Black clothing—particularly when that clothing is the high-end stuff of red-carpet couture—has a way of refining things, of clarifying things, of cutting to the chase: Stripped of bright color and its pretty distractions, the focus can become the details that allow fashion to double as art. The perfect tailoring. The artful seaming. The layering and beading and draping. The testing of craft—and of true skill and talent and artistry—that tends to come with constraint.
Black was the color of the evening on the red carpet of the 2018 Golden Globes: In sartorial solidarity with the Time’s Up movement—which aims to fight sexual harassment in Hollywood and beyond—celebrities rejected the fuschias and jades and bronzes that have made past ceremonies such beautiful spectacles and, instead, almost uniformly wore black.

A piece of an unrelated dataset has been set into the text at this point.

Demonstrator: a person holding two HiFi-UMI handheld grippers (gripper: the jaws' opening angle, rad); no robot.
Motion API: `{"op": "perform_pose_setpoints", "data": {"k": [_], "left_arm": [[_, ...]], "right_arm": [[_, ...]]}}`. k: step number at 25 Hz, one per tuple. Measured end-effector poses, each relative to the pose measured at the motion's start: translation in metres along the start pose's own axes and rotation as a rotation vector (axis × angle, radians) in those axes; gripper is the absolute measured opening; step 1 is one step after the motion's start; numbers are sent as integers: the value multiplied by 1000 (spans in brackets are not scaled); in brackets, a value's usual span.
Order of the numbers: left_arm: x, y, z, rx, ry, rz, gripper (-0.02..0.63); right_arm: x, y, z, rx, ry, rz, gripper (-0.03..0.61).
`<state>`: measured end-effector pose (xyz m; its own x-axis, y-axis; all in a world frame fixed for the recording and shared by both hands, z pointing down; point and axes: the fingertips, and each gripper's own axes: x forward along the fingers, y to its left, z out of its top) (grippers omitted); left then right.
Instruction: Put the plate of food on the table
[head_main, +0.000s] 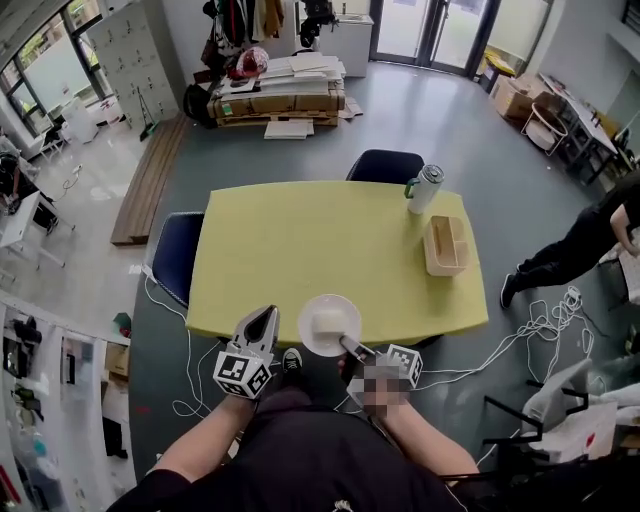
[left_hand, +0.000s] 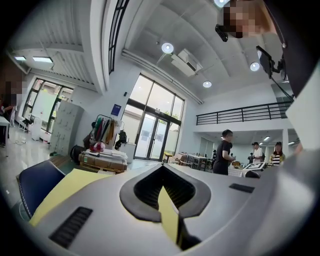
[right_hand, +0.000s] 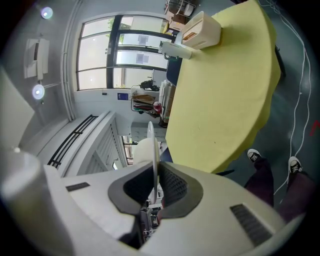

This was meant to inspire deeper conversation: about #TimesUp, about #MeToo, about Hollywood, about justice.
It succeeded, to the extent any such shift could have been expected to: The celebrities’ outfits, which normally speak subtly—about their wearers, about their designers, about the culture of a moment—spoke, this time around, stridently. They forced conversations on the red carpet about fairness, about structural change: not “Who are you wearing?” but “Why are you wearing it?” And, so, there was a paradox at play on the red carpet on Sunday evening: The clothes in one way mattered more than ever. And the clothes, in another, mattered not at all. While the dresses and jumpsuits donned by invited celebrities were accessorized, often, with striking accessories and glittering jewels—a black dress can, on top of everything else, serve as a canvas for other forms of wearable art—the accessories most in demand were words.